▶ DESCRIPTION OF THE TASK
For this exercise, reproduce only the lines from the one holding "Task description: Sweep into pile" through the final line of the data below, exactly, and omit pictures.
══ SOURCE MATERIAL ══
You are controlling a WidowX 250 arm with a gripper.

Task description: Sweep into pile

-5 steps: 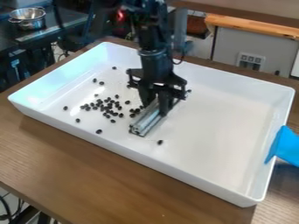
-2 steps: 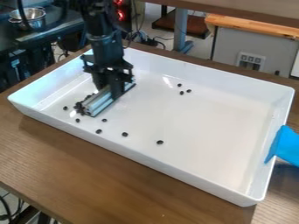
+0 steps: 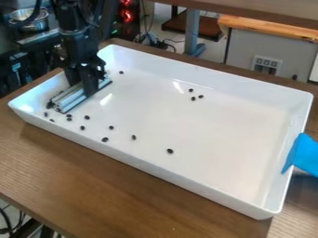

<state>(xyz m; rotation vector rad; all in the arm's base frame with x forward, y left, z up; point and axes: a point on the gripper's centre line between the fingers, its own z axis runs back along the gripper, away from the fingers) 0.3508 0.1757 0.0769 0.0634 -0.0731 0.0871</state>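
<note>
Gripper: the gripper hangs over the left end of the white tray.
Jaw state: clamped on the metal bar, a grooved length lying slantwise.
Bar position: low inside the tray, near its left wall; the near end points toward the tray's near left corner.
Dark beans: scattered on the tray floor. A loose row runs near the long near wall; some beans lie just beside the bar's near end. One bean lies near the far wall, and a group of three lies further right, apart from the row. One more lies at the row's right end.
Obstructions: the left wall stands close to the bar. The gripper and arm hide part of that wall and part of the bar.
Right side: a blue item overlaps the tray's right wall.
Support: brown wooden table under the tray.
Background, left: metal pot on a dark surface, partly behind the arm.
Background, centre: red lights, cables and an upright metal post.
Background, right: grey panel beneath a light wooden ledge.
</note>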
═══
▶ RESULT OF THIS TASK
Task description: Sweep into pile

-5 steps: 
-2 steps: 
+0 steps: 

<state>(xyz m; rotation vector rad; all in the arm's base frame with x forward, y left, z up; point and axes: a point on the gripper's centre line between the fingers, its own z axis runs back along the gripper, away from the fingers) 0.3508 0.1757 0.0769 0.0634 -0.0731 0.0871</state>
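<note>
Gripper: the gripper hangs over the left end of the white tray.
Jaw state: clamped on the metal bar, a grooved length lying slantwise.
Bar position: low inside the tray, near its left wall; the near end points toward the tray's near left corner.
Dark beans: scattered on the tray floor. A loose row runs near the long near wall; some beans lie just beside the bar's near end. One bean lies near the far wall, and a group of three lies further right, apart from the row. One more lies at the row's right end.
Obstructions: the left wall stands close to the bar. The gripper and arm hide part of that wall and part of the bar.
Right side: a blue item overlaps the tray's right wall.
Support: brown wooden table under the tray.
Background, left: metal pot on a dark surface, partly behind the arm.
Background, centre: red lights, cables and an upright metal post.
Background, right: grey panel beneath a light wooden ledge.
</note>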

This completes the required output.